Looks like the reason is hunged vgs hv3 -o vg_free --units k --noheadings --nosuffix command,
but without linstor it is working correctly, but somehow slow:

# time vgs hv3 -o vg_free --units k --noheadings --nosuffix
  880820224.00

real    0m10.149s
user    0m0.006s
sys     0m0.000s

@ghernadi
Copy link
Contributor

ghernadi commented Sep 5, 2018

This one really bothers me:

15:38:53.248 [MainWorkerPool-7] INFO LINSTOR/Satellite - Controller connected and authenticated 
15:38:53.248 [MainWorkerPool-1] INFO LINSTOR/Satellite - Controller connected and authenticated 
15:38:53.249 [MainWorkerPool-2] INFO LINSTOR/Satellite - Controller connected and authenticated

within 2 ms 3 different threads reported "Controller connected and authenticated". Are you sure that those satellites are only registered within ONE currently active and running controller node?

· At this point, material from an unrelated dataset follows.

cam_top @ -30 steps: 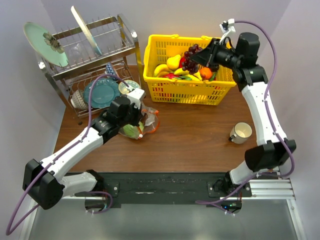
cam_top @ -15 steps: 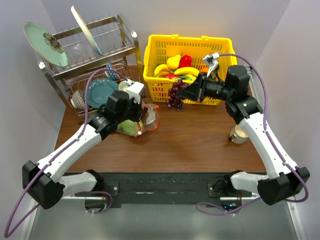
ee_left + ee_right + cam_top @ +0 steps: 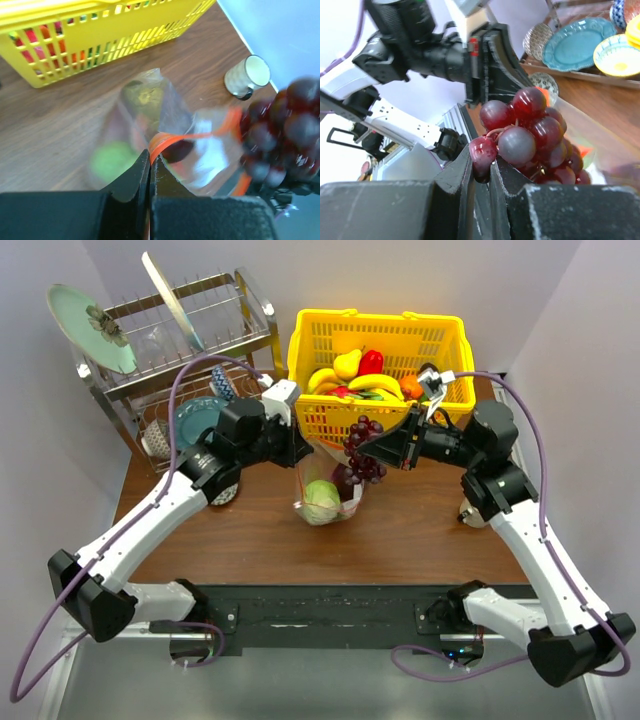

Edit: the next linstor release will also log the ip:port of the connected and authenticated controller :)

@rck
Copy link
Member

rck commented Sep 5, 2018

For LVM, as it bit me today on xen-server: It is really important to set filterns in lvm.conf. I already had many linstor "issues" (which are not actual linstor issues) on different platforms, which were related to LVM. Slow lvs usually was a sign for that. Then I usually set filters allowing the pv devices and ignore everything else. Usually then everything is fine.

@kvaps
Copy link
Author

kvaps commented Sep 5, 2018

Ok, it seems I found out where is problem:

# pstree -l 2158200                                                                                                                                                                                                               
java─┬─drbdsetup                                                                                                                                                                                
     ├─vgs                                                                                                                                                              
     └─51*[{java}]     
# ps aux | grep vgs
root     2158869  0.0  0.0  35712  4744 pts/3    D+   15:45   0:00 vgs -o vg_name --noheadings
root     2158872  0.0  0.0  34040  4652 ?        S    15:45   0:00 /sbin/vgscan --ignorelockingfailure --mknodes
# time vgs -o vg_name --noheadings
  hv3

real    0m20.556s
user    0m0.000s
sys     0m0.006s

I used some iscsi devices on this testing environmnt previously, seems they wasn't disconnected properly.
Thats why this lvm comands executing so long. Presume linstor wasn't expect that, or was it?

@ghernadi
Copy link
Contributor

ghernadi commented Sep 5, 2018

Linstor's default timeout for external commands is 45 seconds.

@kvaps
Copy link
Author

kvaps commented Sep 5, 2018

No, my iscsi device is working fine.

Are you sure that those satellites are only registered within ONE currently active and running controller node?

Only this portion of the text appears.